TEL AVIV, Israel, Sept. 14 (UPI) -- Turkish Prime Minister Recep Tayyip Erdogan's unprecedented threat to send the Turkish navy into the eastern Mediterranean to challenge Israel is primarily aimed at torpedoing efforts by the Jewish state and Greek Cypriots to develop rich offshore natural gas fields.
Turkey, until recently a staunch ally of Israel, is determined to become the champion of the Arabs and hitting at Israel's newfound energy resources would have a profound impact.
Greece is Turkey's historical rival and Ankara doesn't want to see the Greek Cypriots, who rule the southern sector of the war-divided island, joining with Israel to exploit the natural gas fields while cutting out the Turkish Cypriots.
Erdogan has been at odds with Israel for the last three years over its occupation of Palestinian land.
But the rift widened alarmingly May 31, 2010, when Israeli forces killed nine Turks aboard a flotilla of ships carrying humanitarian aid to the Israeli-blockaded Gaza Strip.
When Israel refused to formally apologize for the incident, Erdogan booted out the Israeli ambassador and senior diplomats Sept. 2.
He also pledged to reinforce Turkish naval patrols around the gas fields between Israel and Cyprus.
That threatens Israel's drive to start producing gas from two key fields -- Leviathan and Tamar -- which between them contain reserves estimated at 25 trillion cubic feet of gas.
That would transform the economy of Israel, which has had to import nearly all its energy requirements, and even allow it to export gas.
In 2010, the U.S. Geological Survey reported that the continental shelf running from Syria southward to Egypt contains an estimated 122 trillion cubic feet of gas plus around 4.2 billion barrels of oil.
So there are rich pickings to be had but they lie in a region torn by political and religious disputes, such as the Arab-Israeli conflict and the age-old feud between Greece and Turkey.
At present, the Israeli objective is to work with Cyprus, which expects to start exploration of its own waters soon, to build an underwater pipeline from Israel to the island.
From there the combined output would be exported to energy-hungry Europe.
Greece and the Greek enclave in Cyprus are members of the European Union, a Christian bloc that has shown little enthusiasm for efforts by Muslim Turkey to join the 24-nation bloc.
Ankara claims the Greek Cypriots cannot develop offshore gas fields without the participation of the Turkish sector in the north of the island, carved out when Turkey invaded in 1974.

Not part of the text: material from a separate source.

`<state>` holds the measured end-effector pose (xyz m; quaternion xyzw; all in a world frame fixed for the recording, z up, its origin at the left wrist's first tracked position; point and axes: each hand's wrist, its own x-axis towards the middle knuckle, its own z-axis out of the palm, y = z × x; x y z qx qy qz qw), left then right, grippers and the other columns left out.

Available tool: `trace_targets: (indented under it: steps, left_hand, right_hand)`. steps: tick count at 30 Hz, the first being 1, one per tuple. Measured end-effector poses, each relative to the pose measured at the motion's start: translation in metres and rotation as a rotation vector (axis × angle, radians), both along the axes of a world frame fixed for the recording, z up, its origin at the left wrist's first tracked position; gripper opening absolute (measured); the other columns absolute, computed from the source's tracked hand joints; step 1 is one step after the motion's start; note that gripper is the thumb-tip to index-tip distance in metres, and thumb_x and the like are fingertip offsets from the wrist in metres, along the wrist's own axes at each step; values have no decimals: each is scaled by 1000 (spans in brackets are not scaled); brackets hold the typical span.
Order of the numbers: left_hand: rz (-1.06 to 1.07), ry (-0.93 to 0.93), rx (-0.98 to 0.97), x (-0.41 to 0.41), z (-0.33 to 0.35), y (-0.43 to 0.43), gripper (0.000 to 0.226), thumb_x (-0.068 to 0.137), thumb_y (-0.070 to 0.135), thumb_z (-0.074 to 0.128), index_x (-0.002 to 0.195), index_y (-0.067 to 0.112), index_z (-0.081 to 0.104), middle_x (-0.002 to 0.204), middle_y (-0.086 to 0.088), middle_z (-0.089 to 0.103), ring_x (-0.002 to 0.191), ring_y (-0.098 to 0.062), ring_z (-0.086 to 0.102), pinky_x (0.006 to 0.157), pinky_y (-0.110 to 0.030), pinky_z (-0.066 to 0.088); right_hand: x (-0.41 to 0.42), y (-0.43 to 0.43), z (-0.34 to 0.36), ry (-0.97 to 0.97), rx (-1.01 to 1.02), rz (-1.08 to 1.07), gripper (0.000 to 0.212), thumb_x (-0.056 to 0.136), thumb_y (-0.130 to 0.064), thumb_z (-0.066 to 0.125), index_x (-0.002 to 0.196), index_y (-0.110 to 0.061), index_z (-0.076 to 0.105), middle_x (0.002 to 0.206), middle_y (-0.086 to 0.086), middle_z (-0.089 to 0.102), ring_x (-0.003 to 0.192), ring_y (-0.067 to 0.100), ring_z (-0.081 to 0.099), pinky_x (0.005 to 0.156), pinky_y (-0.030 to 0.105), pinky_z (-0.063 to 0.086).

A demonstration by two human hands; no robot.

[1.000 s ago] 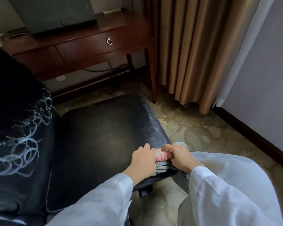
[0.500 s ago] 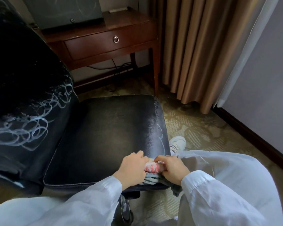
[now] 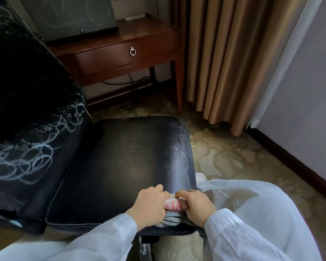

The Greek Cypriot government in Nicosia is internationally recognized. Only Ankara recognizes the so-called Turkish Republic of Northern Cyprus.
Reports from Ankara say that Erdogan will make an initial deployment of three frigates into the disputed waters.
That risks a confrontation with the Israeli navy, which in recent months has extended its patrols in the eastern Mediterranean to enforce an economic blockade on the Gaza Strip, ruled by the militant Palestinian group Hamas.
These patrols are largely intended to interdict arms shipments from Iran bound for Hamas and Hezbollah, Tehran's powerful proxy in Lebanon.
Hezbollah has also threatened to attack Israel's gas fields and its attendant infrastructure because the Beirut government complains gas fields claimed by Israel lie in Lebanese waters.
Israeli National Infrastructure Minister Uzi Landau declared Sunday, "Israel can support and secure the rigs that we're going to have in the Mediterranean."
Equally, an expanded Turkish naval presence could menace offshore drilling and pipeline construction, as well as scare off potential investors.
Turkey's EU minister, Egemen Bagis, declared last week: "It is for this that countries have warships. It's for this we …train our navy."
Turkey, a member of NATO, has a much larger navy than Israel -- 14 submarines, 16 frigates and six corvettes against three submarines, three corvettes and 10 missile-armed patrol craft.
Military analysts say the Turks would be wary of taking on the Israelis because of their powerful air force, which can cover the eastern Mediterranean.
The U.S. administration is also likely to be pressing Turkey to contain its military operations, and, for the time being at least, Ankara is likely to pay heed.
The Israelis, who are mired in crisis with neighboring Egypt and facing off with Iran and Hezbollah, seek to prevent the confrontation with Turkey deteriorating. But Erdogan appears to be ready to get tougher.